• **Supplied data**:
───

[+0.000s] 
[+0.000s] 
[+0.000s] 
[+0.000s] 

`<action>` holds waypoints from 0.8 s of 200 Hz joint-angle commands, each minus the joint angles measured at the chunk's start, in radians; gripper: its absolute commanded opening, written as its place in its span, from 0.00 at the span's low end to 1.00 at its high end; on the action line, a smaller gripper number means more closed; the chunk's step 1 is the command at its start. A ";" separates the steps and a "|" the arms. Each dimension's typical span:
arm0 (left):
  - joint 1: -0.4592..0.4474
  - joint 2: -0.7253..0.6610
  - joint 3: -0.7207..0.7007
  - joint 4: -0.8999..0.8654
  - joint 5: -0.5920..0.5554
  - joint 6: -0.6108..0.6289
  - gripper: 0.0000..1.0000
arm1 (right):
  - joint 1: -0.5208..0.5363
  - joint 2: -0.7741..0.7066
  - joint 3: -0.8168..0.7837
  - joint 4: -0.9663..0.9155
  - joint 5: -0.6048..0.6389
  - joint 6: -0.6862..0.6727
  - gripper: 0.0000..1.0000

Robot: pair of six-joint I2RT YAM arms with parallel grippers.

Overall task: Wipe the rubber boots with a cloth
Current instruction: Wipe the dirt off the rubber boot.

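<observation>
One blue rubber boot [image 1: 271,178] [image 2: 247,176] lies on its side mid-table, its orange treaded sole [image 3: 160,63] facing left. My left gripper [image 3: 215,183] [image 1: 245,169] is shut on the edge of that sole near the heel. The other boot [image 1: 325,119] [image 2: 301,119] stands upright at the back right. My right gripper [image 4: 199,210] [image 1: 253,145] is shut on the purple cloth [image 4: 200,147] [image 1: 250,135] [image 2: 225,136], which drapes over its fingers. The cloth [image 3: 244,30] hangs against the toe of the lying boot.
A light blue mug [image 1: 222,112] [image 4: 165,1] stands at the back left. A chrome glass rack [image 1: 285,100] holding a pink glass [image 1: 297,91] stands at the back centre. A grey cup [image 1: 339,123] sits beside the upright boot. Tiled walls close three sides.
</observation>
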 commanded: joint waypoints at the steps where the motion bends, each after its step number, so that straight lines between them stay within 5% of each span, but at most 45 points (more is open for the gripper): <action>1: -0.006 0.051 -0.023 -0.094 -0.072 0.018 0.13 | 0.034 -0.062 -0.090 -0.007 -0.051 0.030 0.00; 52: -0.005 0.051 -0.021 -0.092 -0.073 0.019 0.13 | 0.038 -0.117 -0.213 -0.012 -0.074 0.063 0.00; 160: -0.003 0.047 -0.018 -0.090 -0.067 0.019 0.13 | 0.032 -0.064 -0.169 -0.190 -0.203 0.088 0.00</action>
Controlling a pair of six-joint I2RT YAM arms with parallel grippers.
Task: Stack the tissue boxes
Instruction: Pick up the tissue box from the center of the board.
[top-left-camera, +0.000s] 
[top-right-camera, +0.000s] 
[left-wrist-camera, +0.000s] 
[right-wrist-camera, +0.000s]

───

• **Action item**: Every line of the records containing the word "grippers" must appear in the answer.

• **Task answer**:
Robot: pair of six-joint I2RT YAM arms with parallel grippers.
Controlling a pair of six-joint I2RT YAM arms with parallel grippers.

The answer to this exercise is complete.